聽見櫻的話之後,汕子顯得非常驚訝,因為,她完全沒有想到,原來今天那種情形發生的時候,竟然還有漏網之魚,她完全沒有發覺,可是,比起她強大了太多的傲濫、渤蒼就不同了,對於它們來說,假使不是櫻的暗示、阻止,傲濫恐怕已經將那隻隱蔽的鸚鵡吞噬了。
(通常,泰麒通常是不會放出使令的,因為傲濫和渤蒼這種使令的氣息太過於強烈了,所以泰麒的約束性也很大,這也才使得之前的情況會那麼危險,但在泰麒休息前,櫻讓他放出了使令進行警戒。)

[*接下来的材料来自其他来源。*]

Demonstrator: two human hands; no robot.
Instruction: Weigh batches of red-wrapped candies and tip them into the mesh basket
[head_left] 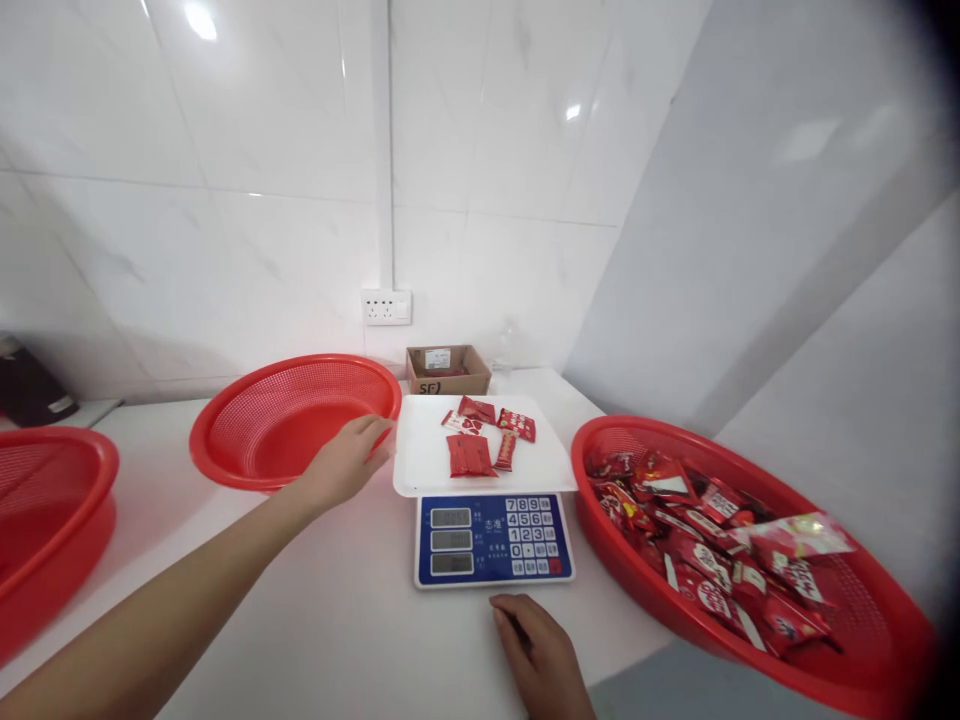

“是的,那個應該是那隻做出之前那一切的麒麟的使令,我們不明白,您為什麼要阻止我們,那是敵人,不是嗎?當然了,主上也不需要做出解釋,只是您既然問了,我們當然會回答。”做出回應的是傲濫,即使是現在這樣的姿態,它的身上依舊散發出滿是威嚴的氣息。
“是敵人,但是,卻也不會再構成任何的威脅了,景王在雁的幫助下,很快就會使得慶重新迴歸治理,對於戴的流民問題,也能夠解決下來,在冬季前,應該能降低青州和馬州的負擔。”
“不會構成威脅?”傲濫對於櫻的話,不由得有些驚訝,因為它發現,似乎眼前的這位王,似乎知道不少的隱情。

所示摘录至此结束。